Report how many lines in the data below hold the string "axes". Nothing else should appear in the answer.

Exercise data:
>>>

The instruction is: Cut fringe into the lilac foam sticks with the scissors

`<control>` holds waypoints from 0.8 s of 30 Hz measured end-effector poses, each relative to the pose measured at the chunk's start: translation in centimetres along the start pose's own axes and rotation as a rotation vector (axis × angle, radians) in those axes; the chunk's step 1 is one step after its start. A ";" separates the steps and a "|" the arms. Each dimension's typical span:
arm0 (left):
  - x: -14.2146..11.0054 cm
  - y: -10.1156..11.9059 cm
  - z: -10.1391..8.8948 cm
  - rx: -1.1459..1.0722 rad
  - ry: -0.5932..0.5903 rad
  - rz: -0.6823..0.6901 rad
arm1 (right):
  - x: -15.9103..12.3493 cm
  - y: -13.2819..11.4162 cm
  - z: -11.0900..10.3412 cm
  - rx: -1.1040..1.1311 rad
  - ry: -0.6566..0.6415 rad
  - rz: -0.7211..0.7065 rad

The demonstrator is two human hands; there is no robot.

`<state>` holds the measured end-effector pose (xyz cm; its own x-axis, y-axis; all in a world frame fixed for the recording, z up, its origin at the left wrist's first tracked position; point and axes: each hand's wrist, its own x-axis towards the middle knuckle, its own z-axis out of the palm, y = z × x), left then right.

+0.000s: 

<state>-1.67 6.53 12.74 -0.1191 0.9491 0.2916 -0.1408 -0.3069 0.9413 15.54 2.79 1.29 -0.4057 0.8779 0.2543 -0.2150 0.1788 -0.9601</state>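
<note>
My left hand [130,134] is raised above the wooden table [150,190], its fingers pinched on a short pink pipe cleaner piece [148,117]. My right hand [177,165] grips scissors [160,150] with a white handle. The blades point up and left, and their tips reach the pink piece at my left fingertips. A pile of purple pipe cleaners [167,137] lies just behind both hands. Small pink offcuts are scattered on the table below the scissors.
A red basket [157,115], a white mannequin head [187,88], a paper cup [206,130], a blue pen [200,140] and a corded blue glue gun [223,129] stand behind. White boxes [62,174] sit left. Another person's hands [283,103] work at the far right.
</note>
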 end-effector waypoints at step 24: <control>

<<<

Reply: 2